Exercise directions —
Find the string "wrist" in the data, and copy out each line that has it.

Data records —

::::

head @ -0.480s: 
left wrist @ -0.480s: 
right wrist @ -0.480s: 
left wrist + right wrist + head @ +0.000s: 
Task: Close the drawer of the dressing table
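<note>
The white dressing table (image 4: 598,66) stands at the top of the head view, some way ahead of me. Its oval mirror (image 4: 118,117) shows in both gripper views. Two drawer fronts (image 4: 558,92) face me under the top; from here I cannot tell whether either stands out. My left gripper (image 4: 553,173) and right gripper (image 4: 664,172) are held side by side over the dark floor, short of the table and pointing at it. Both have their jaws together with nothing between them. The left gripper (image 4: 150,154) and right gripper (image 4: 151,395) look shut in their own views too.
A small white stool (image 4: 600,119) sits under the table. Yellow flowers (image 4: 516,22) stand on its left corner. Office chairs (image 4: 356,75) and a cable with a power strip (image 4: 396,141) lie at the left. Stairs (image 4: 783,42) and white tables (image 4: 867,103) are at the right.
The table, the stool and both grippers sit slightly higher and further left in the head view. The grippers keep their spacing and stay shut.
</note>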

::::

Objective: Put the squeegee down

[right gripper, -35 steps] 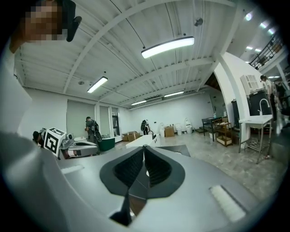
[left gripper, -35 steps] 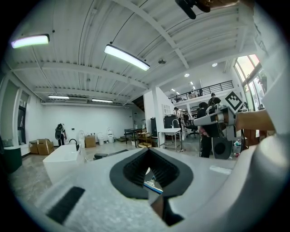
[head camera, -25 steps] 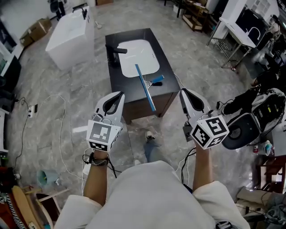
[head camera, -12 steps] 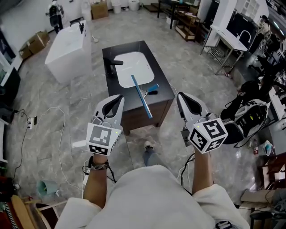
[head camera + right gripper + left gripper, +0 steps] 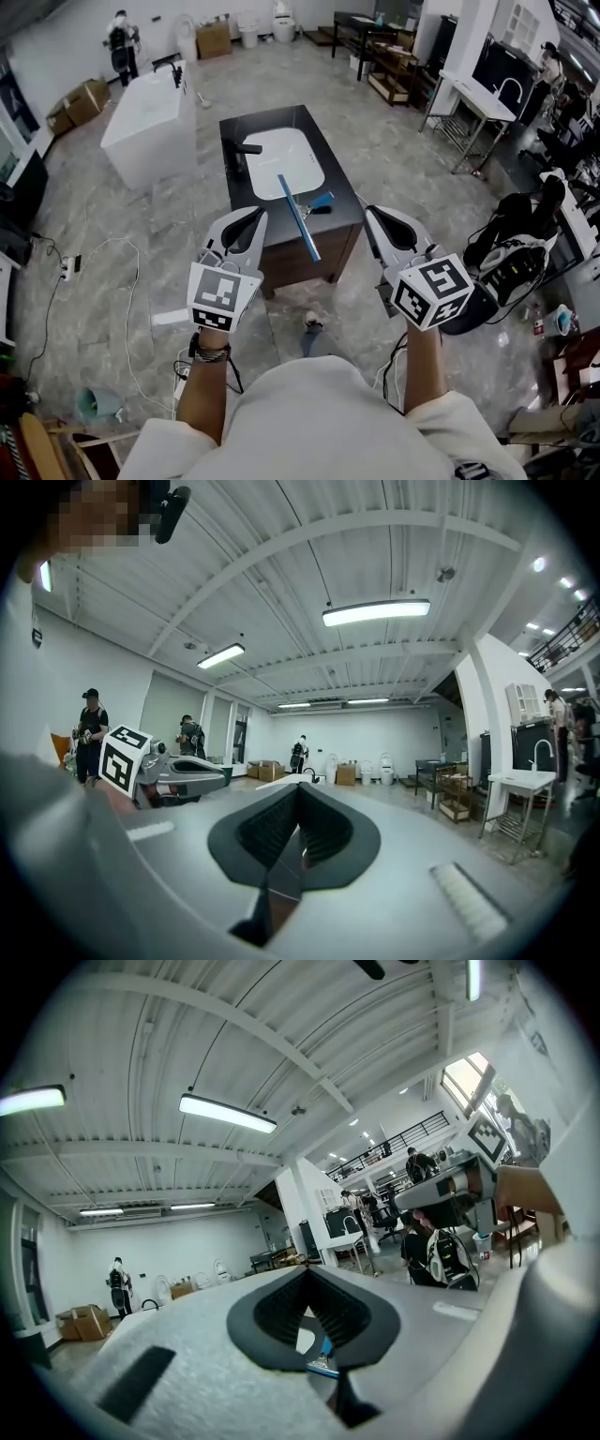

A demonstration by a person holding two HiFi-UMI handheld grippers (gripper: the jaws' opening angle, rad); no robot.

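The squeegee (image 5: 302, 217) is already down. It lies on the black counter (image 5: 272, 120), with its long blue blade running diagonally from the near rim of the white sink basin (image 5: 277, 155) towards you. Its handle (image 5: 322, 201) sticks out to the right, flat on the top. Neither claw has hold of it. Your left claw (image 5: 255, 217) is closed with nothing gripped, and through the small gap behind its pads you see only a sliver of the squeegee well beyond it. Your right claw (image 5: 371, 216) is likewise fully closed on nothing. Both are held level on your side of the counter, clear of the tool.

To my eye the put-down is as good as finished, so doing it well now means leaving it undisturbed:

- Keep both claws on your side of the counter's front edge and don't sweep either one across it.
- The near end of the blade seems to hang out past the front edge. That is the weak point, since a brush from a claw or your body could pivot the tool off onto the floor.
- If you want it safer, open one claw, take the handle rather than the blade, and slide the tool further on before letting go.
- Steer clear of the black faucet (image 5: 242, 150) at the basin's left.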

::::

Written response —
left wrist @ -0.480s: 
right wrist @ -0.480s: 
left wrist + right wrist + head @ +0.000s: 

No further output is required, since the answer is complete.